When we began the RTEMS Code Coverage effort, we performed coverage analysis on the development head of RTEMS 4.8 using the Baseline/-Os/POSIX Enabled Profile. Some of our initial observations were interesting. First, we were a little surprised at the incompleteness of the test suite. We knew that there were some areas of the RTEMS code that were not tested at all, but we also found that areas we thought were tested were only partially tested. We also observed some interesting things about the code we were analyzing. We noticed that the use of inlining sometimes caused significant branch explosion. This generated a lot of uncovered ranges that really mapped back to the same source code. We also found that some defensive coding habits and coding style idioms could generate unreachable object code. Also, the use of a case statement that includes all values of an enumerated type instead of an if statement sometimes lead to unreachable code.

Other observations were related to the performance of the covmerge tool. Of particular interest was the handling of NOP instructions. Compilers can use NOP instructions to force alignment between functions or to fill delay-slots required by the processor. Of course the NOP instructions are not executed and thus had a negative impact on the coverage. The first attempt at dealing with NOP instructions was to mark them all as EXECUTED. This was correct for the NOPs used for function alignment, but not for NOPs used for delay-slots. Marking delay-slot NOPs as EXECUTED produced an unwanted side effect of occasionally spliting an uncovered range into two ranges. We finally settled on an improved method for dealing with NOPs where NOPs were marked as EXECUTED unless they were between two NOT EXECUTED instructions. An example is shown below:

2003ee8:  80 a6 20 00 	cmp  %i0, 0                            <== NOT EXECUTED
2003eec:  02 80 00 06 	be  2003f04 <IMFS_fifo_write+0x60>     <== NOT EXECUTED
2003ef0:  01 00 00 00 	nop                                    <== NOT EXECUTED
2003ef4:  40 00 78 fb 	call  20222e0 <__errno>                <== NOT EXECUTED
2003ef8:  b0 20 00 18 	neg  %i0                               <== NOT EXECUTED

This solution to the NOP problem was important because NOPs were falsely increasing the number of uncovered ranges. This created an unnecessary explosion of the reports and increased the uncovered ranges to examine.

Resolving Uncovered Code

The output files produced by covmerge are intended to provide both a quick-look at the status of a coverage run and the details needed to resolve the uncovered ranges.
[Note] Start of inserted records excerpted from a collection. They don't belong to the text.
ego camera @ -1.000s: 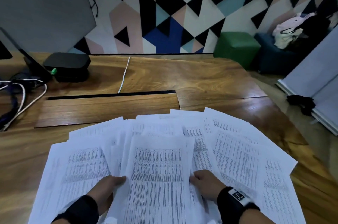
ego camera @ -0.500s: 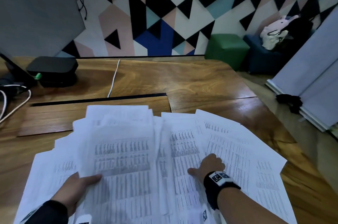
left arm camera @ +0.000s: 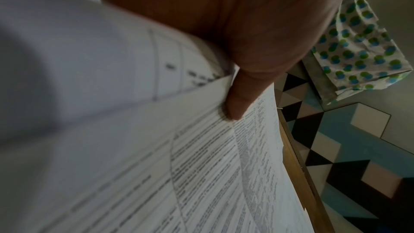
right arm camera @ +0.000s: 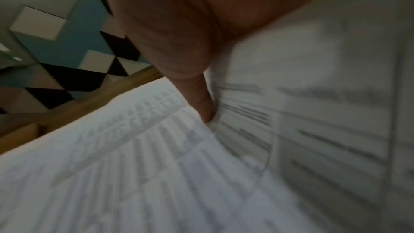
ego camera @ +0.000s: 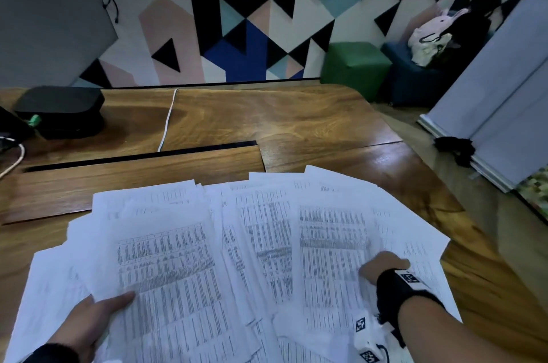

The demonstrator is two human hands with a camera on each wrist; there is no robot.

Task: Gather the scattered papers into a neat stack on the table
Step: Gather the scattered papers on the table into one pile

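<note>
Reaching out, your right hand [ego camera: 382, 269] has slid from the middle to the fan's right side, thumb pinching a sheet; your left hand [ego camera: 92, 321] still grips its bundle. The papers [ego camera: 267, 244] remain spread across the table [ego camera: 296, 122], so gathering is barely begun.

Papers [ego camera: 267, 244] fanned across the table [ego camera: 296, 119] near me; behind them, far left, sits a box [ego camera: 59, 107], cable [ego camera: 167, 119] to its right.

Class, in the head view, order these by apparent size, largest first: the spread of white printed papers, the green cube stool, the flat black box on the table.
1. White printed papers
2. Flat black box and green cube stool: look alike; stool is farther, so unsure.
</note>
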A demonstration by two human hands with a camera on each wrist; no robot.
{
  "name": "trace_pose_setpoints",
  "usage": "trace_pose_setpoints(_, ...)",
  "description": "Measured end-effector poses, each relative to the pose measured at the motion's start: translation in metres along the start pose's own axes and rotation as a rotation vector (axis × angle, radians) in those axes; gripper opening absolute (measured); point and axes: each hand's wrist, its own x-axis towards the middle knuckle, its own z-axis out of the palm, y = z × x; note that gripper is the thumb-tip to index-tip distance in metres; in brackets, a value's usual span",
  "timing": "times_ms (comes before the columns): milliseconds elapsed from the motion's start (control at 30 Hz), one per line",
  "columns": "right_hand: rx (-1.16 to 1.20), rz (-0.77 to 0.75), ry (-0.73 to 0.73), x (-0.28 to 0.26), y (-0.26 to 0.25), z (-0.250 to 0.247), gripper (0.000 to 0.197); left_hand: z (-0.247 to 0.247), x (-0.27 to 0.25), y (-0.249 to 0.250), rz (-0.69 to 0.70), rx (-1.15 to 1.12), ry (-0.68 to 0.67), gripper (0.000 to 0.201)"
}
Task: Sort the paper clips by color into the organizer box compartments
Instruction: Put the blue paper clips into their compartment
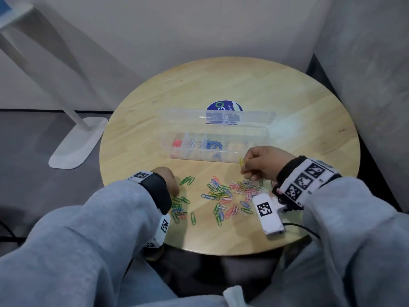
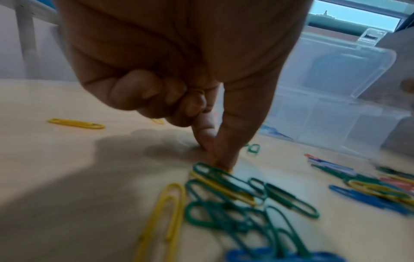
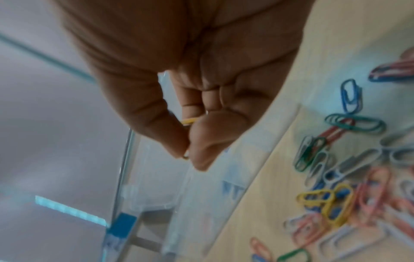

As we worked through the resolution of the uncovered ranges, we noticed that the uncovered ranges usually fit into one of the following categories:

  • A new test case is needed.
  • Code unreachable in selected RTEMS configuration. For example, the SuperCore could have a feature only exercised by a POSIX API object. It should be disabled when POSIX is not configured.
  • Debug or sanity checking code which should be placed inside an RTEMS_DEBUG conditional.
  • Unreachable paths generated for switch statements. If the switch is based upon an enumerated type and the switch includes cases for all values, then it must be possible to actually generate all values at this point in the code. You can restructure the switch to only include possible values and thus avoid unreachable object code. This is sometimes best done by rewriting the switch into a series of if/else statements.
  • Critical sections which are synchronizing actions with ISRs. Most of these are very hard to hit and may require very specific support from a simulator environment. OAR has used tsim to exercise these paths but this is not reproducible in a BSP independent manner. Worse, sometimes there is often no external way to know the case in question has been hit and no way to do it in a one shot test. The spintrcriticalXX and psxintrcriticalXX tests attempt to reproduce these cases.

In general, it is interesting to note that the resolution of uncovered code does not simply translate into additions to the test suite. Often the resolution points to improvements or changes to the analyzed code. This can lead to more intelligent factoring of the code or a code re-design that produces a simpler solution. There is also the notion that just because the analyzed code is "good" the way it is does not mean that it should not be rewritten to improve its testability. Code that is completely tested is always better.

Measuring Progress

As mentioned above, the covmerge program produces reports that contain several metrics that can be used to measure progress. The first is the number of uncovered object code ranges. The second is the percent of untested object code as a percentage of the total object code size under analysis. Together these metrics provide useful information about the status or progress of the Object Code Coverage.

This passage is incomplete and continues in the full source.